Division of Urologic Surgery, The University of North Carolina at Chapel Hill, Chapel Hill, NC 27599-7235, USA.
J Am Coll Surg. 2010 Jan;210(1):93-9. doi: 10.1016/j.jamcollsurg.2009.09.026. Epub 2009 Oct 28.
This article outlines our current perioperative management of patients undergoing cystectomy and urinary diversion using advancements in perioperative care to allow for early institution of an oral diet and early hospital discharge.
Three hundred sixty-two consecutive patients underwent radical cystectomy and urinary diversion with curative intent (2001 through 2008). Each underwent a perioperative care plan ("fast track" program). Throughout our experience, evidence-based modifications to this program were instituted. We analyzed the impact of these modifications and report the outcomes with the most recent 100 patients in whom no additional modification has been used.
Mean age of patients is 66.3 years, with 44% of the patients older than age 70 years and 12% older than age 80 years.

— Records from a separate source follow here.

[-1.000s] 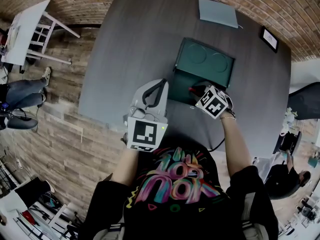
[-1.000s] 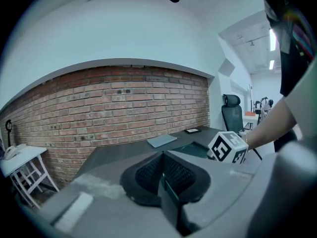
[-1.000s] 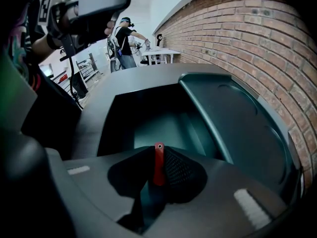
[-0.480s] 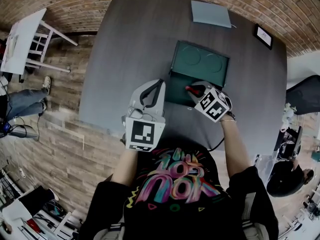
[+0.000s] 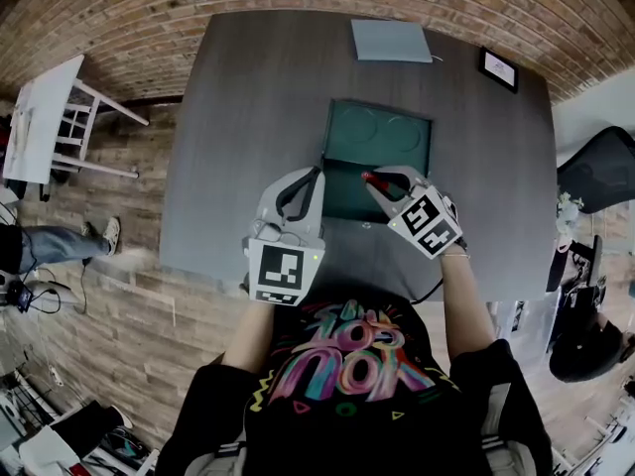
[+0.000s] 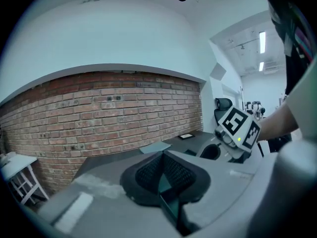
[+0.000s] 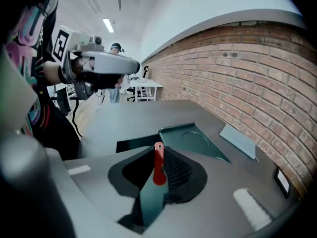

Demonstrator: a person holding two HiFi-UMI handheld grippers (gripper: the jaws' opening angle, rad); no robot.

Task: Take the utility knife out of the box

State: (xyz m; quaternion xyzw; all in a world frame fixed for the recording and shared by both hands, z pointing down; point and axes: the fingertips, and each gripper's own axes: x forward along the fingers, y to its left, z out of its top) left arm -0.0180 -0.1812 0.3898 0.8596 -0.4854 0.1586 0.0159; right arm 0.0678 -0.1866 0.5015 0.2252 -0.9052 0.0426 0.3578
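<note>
We find right claw [image 5: 377, 180] gripping slim red utility knife [image 7: 158, 163] over open dark-green box [image 5: 342, 202]; left claw [image 6: 161, 171] closed, empty.

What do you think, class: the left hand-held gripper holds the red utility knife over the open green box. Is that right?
Not quite. The right hand-held gripper holds the red utility knife over the open green box; the left hand-held gripper is shut on nothing. The right gripper view shows the knife between its jaws.
</note>
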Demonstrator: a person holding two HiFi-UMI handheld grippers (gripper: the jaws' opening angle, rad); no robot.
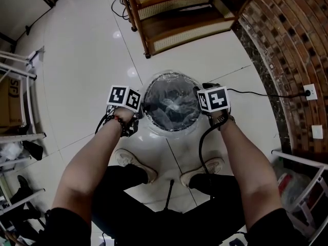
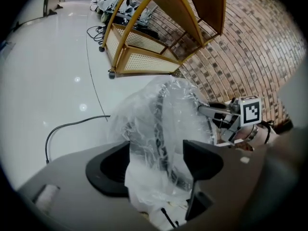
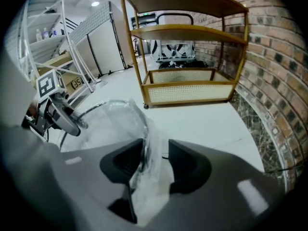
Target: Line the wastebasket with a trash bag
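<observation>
Nearest, the left hand-held gripper (image 2: pixel 156 165) has its jaws wide apart, with loose film of the trash bag (image 2: pixel 159 114) between them but not pinched. The right hand-held gripper (image 3: pixel 154 165) has its jaws narrowly apart around the opposite edge of the bag, and its pads seem not to press it. The bag is clear, very thin and light. I judge it soft, slippery and easy to tear, so it is best taken at the folded-over edge, on two opposite sides. It lies inside the round wastebasket (image 1: pixel 172 75), which stands on the floor (image 1: pixel 92 60). The edge is draped over the rim, and I see nothing else inside. Farther away stands a wooden shelf (image 1: pixel 184 14), whose trays show nothing that I can make out.
</observation>
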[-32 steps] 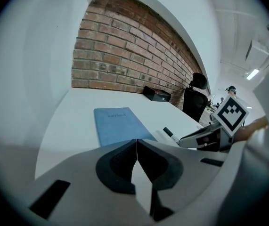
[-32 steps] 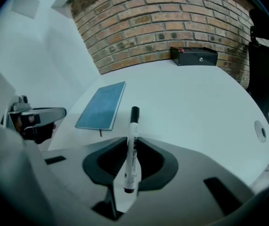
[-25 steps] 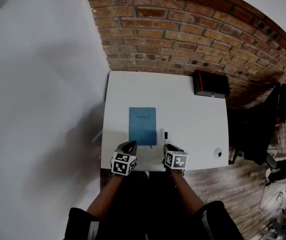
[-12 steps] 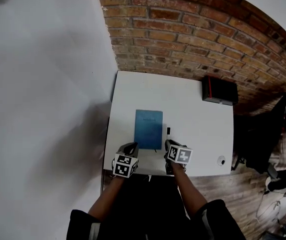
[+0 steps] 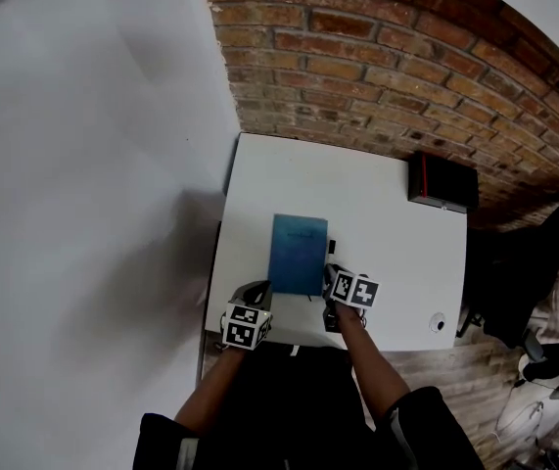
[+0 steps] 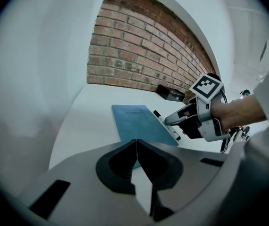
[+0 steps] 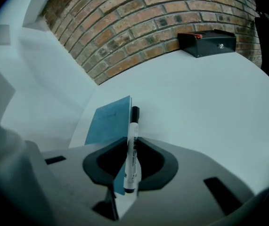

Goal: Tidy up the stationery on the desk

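Right gripper view: the right gripper [image 7: 130, 147] is clamped on a white marker [image 7: 133, 140] at mid-barrel, black cap pointing away from the hand. The cap sits just beside the right edge of the blue notebook [image 5: 299, 255].

Change over the last second: the right gripper has carried the marker from off the notebook's near right corner to alongside its right edge. The grip has not altered. The left gripper [image 5: 259, 290] has hardly shifted. It stays at the notebook's near left corner, jaws pressed together with nothing between them.

Judgement: pick-up of the marker is done and the carry is under way. Where it is headed is not evident. I cannot tell whether the marker clears the desk [image 5: 377, 213].

The notebook lies flat and closed, untouched by either gripper.

Containers: one black box [image 5: 442, 182] with a red side stands well beyond the notebook to the far right, against the brick wall [image 5: 377, 57]. It looks closed, and its contents are not visible.
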A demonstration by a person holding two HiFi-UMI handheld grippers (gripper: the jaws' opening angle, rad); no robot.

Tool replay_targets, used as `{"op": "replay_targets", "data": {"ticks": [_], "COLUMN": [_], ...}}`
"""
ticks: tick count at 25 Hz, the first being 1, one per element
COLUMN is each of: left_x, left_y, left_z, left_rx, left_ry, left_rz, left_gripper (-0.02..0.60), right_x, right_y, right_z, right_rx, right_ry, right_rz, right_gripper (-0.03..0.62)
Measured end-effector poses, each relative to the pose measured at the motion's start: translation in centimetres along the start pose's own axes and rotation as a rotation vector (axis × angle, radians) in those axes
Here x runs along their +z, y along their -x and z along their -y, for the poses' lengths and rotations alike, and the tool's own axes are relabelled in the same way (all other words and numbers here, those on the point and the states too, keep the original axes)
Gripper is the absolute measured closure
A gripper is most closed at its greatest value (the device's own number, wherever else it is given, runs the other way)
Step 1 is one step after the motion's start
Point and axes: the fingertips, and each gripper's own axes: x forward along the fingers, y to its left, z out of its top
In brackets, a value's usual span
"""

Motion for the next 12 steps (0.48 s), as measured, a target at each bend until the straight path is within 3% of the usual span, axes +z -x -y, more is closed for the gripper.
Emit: {"op": "replay_targets", "data": {"ticks": [12], "left_x": [-0.75], "left_y": [-0.36], "left_z": [-0.46], "left_rx": [0.012], "left_ry": [0.021], "left_rz": [-0.022], "left_gripper": [0.565], "right_x": [-0.29], "right_y": [-0.93], "right_z": [-0.15], "right_rx": [0.029], "right_ry": [0.031], "right_rz": [-0.031], "right_gripper": [0.516]}}
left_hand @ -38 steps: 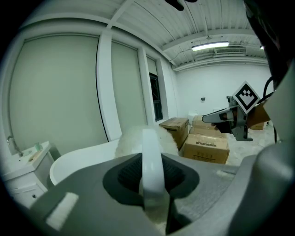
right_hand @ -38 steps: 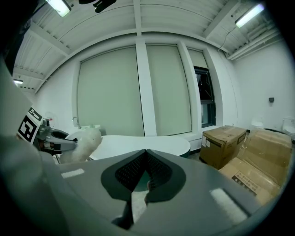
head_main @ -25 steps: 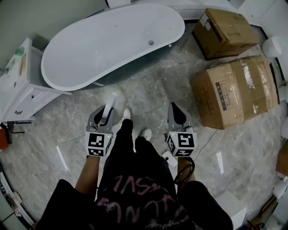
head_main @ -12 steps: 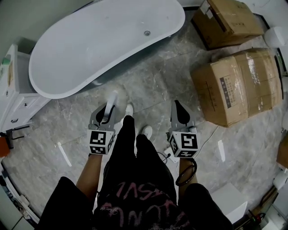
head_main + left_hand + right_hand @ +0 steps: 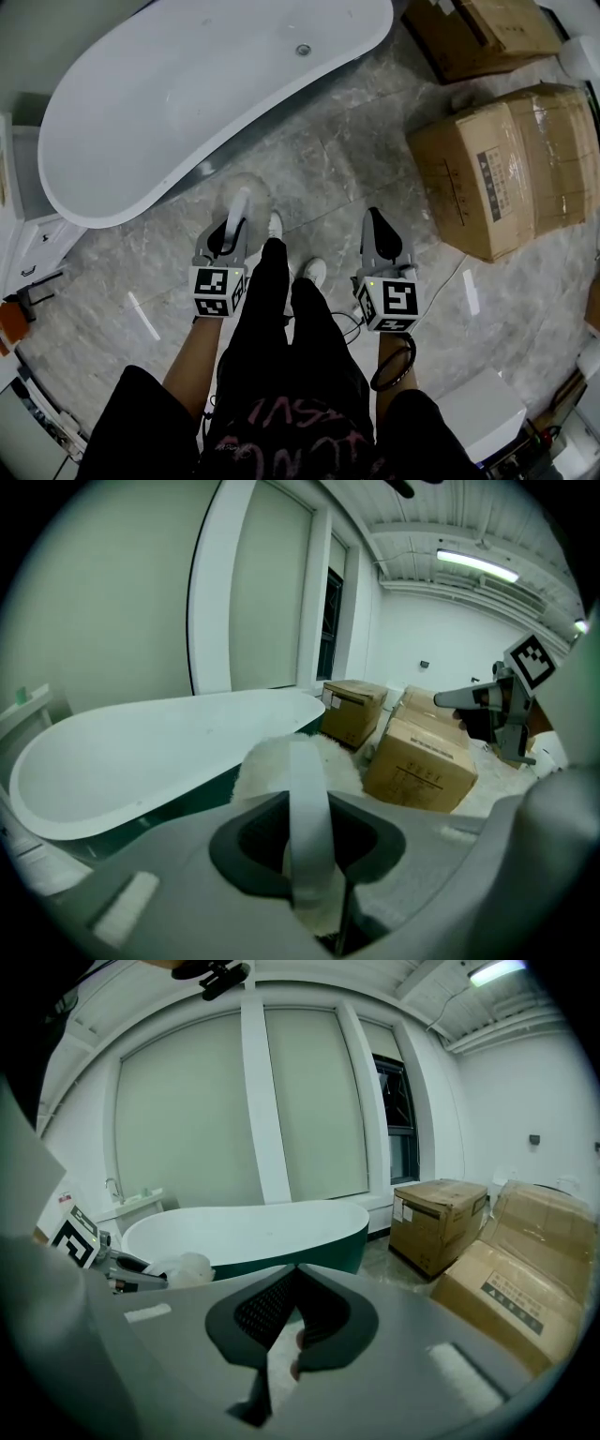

We found no detrimental effects to immediate removal of the orogastric tube at the end of the procedure, but found a beneficial effect of empiric metoclopramide use, with lower rates of nausea and vomiting. Perioperative antibiotic coverage has been reduced to 24 hours as per American Urological Association guidelines. Gum-chewing has also been shown to be of benefit with regard to a more rapid recovery of bowel function. Use of nonnarcotic analgesics (eg, ketrolac) has also been central in the pathway. Finally, early institution of an oral diet has been an original and central component to our fast track program.
Successful application of a fast track program has been applied to our patients undergoing radical cystectomy and urinary diversion, with the potential to use evidence-based modifications to reduce morbidity and improve recovery.
本文概述了我们目前对接受根治性膀胱切除术和尿流改道术患者的围手术期管理,通过围手术期护理的进步,使患者能够更早地开始口服饮食并提前出院。
362 例连续患者接受根治性膀胱切除术和尿流改道术(2001 年至 2008 年)。所有患者均接受围手术期护理计划(“快速通道”计划)。在我们的经验中,对该计划进行了基于证据的修改。我们分析了这些修改的影响,并报告了最近 100 例患者的结果,这些患者没有使用其他额外的修改。
患者的平均年龄为 66.3 岁,其中 44%的患者年龄大于 70 岁,12%的患者年龄大于 80 岁。我们发现,在手术结束时立即取出经口胃管不会产生不利影响,但经验性使用胃复安有益,恶心和呕吐的发生率较低。根据美国泌尿外科学会的指南,围手术期抗生素覆盖时间已减少至 24 小时。咀嚼口香糖也被证明有助于更快地恢复肠道功能。使用非麻醉性镇痛药(如酮咯酸)在该途径中也很重要。最后,早期开始口服饮食是我们快速通道计划的一个原始和核心组成部分。
成功应用快速通道计划已应用于接受根治性膀胱切除术和尿流改道术的患者,可使用基于证据的修改来降低发病率并促进康复。